In fact we started to anchor, and then saw a mooring buoy, with 'pay at cay' written on it, and used that.
Within 5 minutes the cay had come to us to collect!
We swam a little, and went to the reef, but too many people had walked on it for it to be interesting. Luckily most reefs are not this accessible.I think the highlight of the day was seeing turtles close to the boat.
We were invited back to another boat in the evening, two sailing families from Maine. During the conversation they mentioned Jost van Dyke as a good, and unspoilt destination, and so it is that some plans are made.

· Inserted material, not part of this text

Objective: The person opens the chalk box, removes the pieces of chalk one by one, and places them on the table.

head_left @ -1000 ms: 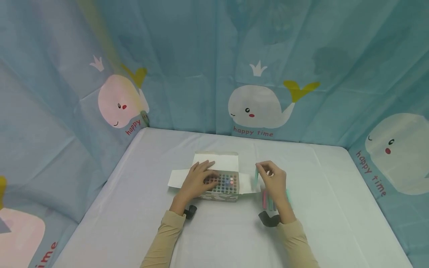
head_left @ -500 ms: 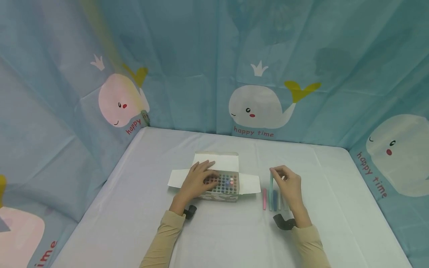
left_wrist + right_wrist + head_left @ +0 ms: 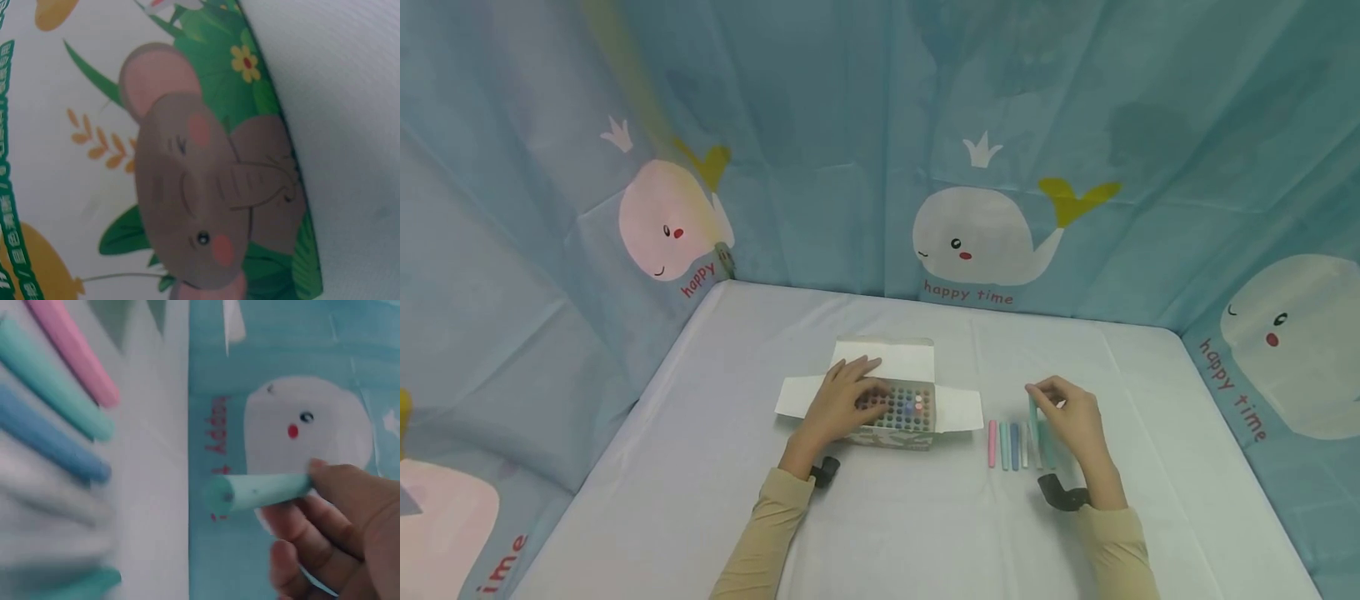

In the morning we cast off, avoided the reef, and sailed to Jost van Dyke.

There are two main ancorages in Jost van Dyke, Garner Bay - recommended, and Great Harbour - recommended. Then there is a small sandy beach called White Bay, with a narrow passage through the coral, and room for very few boats. We chose the latter.
The water was clear as crystal. In the passage it was 20 feet deep. To either side it was 3 feet, but motoring in we could see all this clearly through the water. We also saw turtles again. This coral reef was undamaged.

Just behind the beach was 'Ivan's', a beach bar and restaurant, which was surprisingly active, with maybe a dozen people! None of them looked to be tourists, and there were a lot of musical instruments around. There was also a faint smell of burning leaves, but it didn't seem to bother anyone, and all were very friendly.
A good looking guy with gold glasses and wide brimmed hat, looking every inch a famous blues singer, was playing some wicked blues on his guitar. A lady swam ashore from somewhere and asked for a lift back out to pick up her instruments. A man looking like a cowboy was practising runs on his guitar - he didn't need the practice. A fat bearded american was quietly practising country - he didn't need to either.

We had stumbled into 'Ivan's 7th Annual Easter Sunday Regatta'

The boats were out there somewhere, doing things that race boats do, and the party was setting up ashore. People were coming in from other islands to join. The barbeque was never ending.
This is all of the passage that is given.